Task description: Within the data below, find the string "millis" and return each line where it occurs.

Records for the exercise:

=== Begin Enclosure ===

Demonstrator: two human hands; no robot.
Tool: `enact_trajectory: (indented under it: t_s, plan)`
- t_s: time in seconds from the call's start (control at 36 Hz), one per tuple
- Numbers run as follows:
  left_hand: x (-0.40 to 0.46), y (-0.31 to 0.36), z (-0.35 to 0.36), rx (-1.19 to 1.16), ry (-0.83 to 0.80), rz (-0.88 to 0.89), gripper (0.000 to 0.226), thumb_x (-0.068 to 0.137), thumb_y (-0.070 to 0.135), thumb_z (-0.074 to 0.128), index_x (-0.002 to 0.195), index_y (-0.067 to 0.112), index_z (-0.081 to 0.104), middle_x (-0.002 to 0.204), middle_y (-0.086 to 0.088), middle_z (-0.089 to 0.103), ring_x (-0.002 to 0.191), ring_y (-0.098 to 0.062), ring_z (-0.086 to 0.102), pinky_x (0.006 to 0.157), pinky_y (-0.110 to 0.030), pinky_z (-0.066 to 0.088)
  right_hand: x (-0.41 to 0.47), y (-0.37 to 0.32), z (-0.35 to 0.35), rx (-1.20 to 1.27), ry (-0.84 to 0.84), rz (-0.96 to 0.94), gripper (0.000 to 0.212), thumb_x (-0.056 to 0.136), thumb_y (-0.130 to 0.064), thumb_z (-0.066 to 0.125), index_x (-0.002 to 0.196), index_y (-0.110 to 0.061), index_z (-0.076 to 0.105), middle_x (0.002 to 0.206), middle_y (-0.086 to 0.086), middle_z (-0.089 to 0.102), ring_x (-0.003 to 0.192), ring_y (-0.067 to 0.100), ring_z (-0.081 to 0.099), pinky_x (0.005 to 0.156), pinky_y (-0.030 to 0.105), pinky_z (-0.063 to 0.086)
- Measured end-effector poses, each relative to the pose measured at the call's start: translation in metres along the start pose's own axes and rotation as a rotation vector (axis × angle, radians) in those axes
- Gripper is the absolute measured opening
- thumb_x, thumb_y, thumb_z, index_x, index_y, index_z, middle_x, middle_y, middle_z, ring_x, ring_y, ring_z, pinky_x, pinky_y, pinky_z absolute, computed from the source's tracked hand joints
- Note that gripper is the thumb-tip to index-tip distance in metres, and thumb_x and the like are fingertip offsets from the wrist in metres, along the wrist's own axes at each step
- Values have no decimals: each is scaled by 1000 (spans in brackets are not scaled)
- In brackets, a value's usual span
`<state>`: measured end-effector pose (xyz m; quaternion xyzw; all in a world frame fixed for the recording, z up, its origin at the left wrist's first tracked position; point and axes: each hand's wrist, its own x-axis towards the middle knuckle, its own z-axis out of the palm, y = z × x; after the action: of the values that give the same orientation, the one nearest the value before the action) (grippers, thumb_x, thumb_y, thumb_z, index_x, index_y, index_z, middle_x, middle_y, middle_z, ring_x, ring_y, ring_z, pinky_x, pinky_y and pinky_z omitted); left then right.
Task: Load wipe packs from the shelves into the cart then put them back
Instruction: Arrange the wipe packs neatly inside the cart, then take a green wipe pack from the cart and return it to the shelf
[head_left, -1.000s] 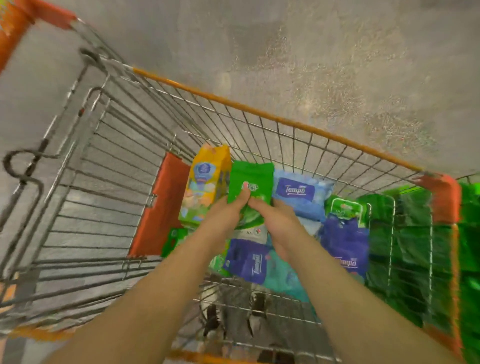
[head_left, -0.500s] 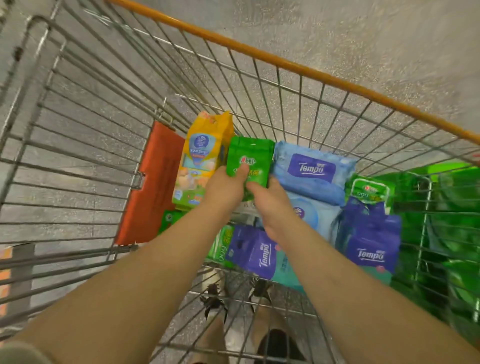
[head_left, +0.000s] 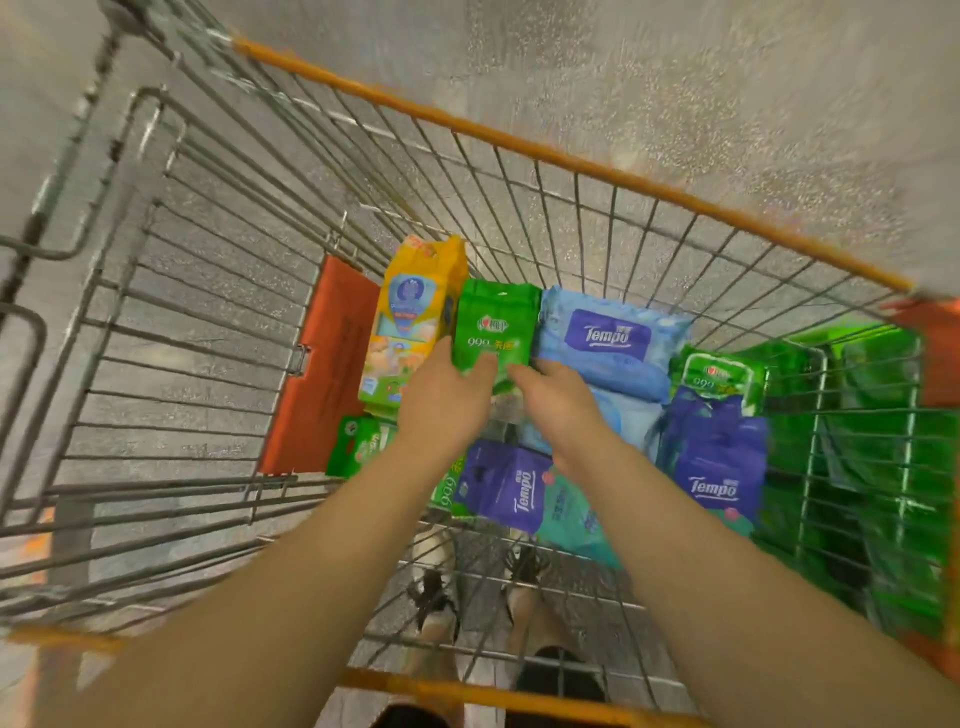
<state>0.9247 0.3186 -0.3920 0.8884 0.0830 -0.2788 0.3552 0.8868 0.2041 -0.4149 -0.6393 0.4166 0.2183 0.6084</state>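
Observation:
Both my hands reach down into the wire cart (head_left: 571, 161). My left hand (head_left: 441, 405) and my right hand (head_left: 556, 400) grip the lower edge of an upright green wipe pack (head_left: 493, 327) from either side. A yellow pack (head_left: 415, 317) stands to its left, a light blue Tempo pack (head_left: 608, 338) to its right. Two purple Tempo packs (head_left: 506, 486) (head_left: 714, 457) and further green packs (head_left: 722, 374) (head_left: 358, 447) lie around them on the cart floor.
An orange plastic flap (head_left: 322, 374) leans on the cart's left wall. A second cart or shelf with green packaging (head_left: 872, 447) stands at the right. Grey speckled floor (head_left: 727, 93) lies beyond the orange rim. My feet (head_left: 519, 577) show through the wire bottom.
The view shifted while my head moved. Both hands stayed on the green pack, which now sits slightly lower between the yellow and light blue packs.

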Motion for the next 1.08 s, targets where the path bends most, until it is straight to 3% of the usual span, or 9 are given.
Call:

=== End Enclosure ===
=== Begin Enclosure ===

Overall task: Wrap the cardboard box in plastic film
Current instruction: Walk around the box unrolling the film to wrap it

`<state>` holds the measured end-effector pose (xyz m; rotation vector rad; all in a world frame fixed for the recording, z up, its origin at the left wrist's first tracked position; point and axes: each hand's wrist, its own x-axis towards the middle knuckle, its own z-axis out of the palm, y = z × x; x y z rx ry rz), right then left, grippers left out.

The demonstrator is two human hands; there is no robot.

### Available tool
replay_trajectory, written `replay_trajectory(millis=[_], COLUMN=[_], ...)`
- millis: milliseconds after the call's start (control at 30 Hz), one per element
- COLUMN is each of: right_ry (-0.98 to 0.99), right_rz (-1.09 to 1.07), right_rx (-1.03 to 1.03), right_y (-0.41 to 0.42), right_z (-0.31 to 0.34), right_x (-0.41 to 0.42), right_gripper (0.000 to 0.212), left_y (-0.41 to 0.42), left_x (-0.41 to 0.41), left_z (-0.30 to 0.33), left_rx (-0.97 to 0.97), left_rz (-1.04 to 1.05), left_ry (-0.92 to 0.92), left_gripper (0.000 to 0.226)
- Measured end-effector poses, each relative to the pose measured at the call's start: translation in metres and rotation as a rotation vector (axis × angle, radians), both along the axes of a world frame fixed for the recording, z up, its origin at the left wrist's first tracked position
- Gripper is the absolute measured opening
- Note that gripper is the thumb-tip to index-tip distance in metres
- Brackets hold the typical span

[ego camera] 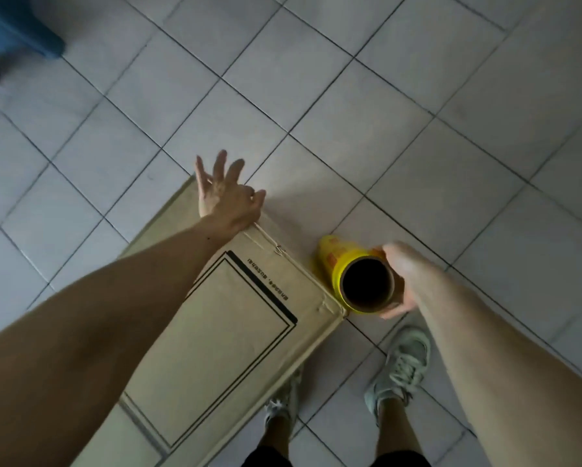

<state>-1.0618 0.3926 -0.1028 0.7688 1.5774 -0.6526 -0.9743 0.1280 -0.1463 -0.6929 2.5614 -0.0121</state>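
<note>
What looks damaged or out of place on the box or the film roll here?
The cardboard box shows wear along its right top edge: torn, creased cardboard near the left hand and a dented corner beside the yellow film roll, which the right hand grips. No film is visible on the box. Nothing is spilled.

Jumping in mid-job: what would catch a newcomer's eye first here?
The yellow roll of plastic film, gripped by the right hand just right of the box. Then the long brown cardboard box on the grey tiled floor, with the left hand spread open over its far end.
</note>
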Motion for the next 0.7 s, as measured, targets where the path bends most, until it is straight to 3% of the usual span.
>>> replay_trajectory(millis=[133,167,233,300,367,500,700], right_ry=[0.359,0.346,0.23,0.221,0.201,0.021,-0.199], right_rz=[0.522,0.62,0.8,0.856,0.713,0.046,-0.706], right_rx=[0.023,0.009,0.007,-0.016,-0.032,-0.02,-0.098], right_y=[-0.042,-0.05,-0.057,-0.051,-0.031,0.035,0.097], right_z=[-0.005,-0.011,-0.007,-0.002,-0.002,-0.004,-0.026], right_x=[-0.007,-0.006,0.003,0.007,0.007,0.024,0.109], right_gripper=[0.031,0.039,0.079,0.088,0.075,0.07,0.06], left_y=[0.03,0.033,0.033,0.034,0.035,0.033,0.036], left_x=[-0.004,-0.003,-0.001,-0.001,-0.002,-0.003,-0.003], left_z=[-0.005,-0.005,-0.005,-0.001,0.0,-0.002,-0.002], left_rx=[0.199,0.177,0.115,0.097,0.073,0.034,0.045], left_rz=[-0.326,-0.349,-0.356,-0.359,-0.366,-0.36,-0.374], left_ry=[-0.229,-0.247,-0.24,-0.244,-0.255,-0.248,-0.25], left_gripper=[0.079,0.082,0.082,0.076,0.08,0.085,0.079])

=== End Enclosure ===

Expected answer:
replay_trajectory, written `replay_trajectory(millis=[_], COLUMN=[_], ...)`
- millis: milliseconds after the call's start (control at 30 Hz), one per element
>>> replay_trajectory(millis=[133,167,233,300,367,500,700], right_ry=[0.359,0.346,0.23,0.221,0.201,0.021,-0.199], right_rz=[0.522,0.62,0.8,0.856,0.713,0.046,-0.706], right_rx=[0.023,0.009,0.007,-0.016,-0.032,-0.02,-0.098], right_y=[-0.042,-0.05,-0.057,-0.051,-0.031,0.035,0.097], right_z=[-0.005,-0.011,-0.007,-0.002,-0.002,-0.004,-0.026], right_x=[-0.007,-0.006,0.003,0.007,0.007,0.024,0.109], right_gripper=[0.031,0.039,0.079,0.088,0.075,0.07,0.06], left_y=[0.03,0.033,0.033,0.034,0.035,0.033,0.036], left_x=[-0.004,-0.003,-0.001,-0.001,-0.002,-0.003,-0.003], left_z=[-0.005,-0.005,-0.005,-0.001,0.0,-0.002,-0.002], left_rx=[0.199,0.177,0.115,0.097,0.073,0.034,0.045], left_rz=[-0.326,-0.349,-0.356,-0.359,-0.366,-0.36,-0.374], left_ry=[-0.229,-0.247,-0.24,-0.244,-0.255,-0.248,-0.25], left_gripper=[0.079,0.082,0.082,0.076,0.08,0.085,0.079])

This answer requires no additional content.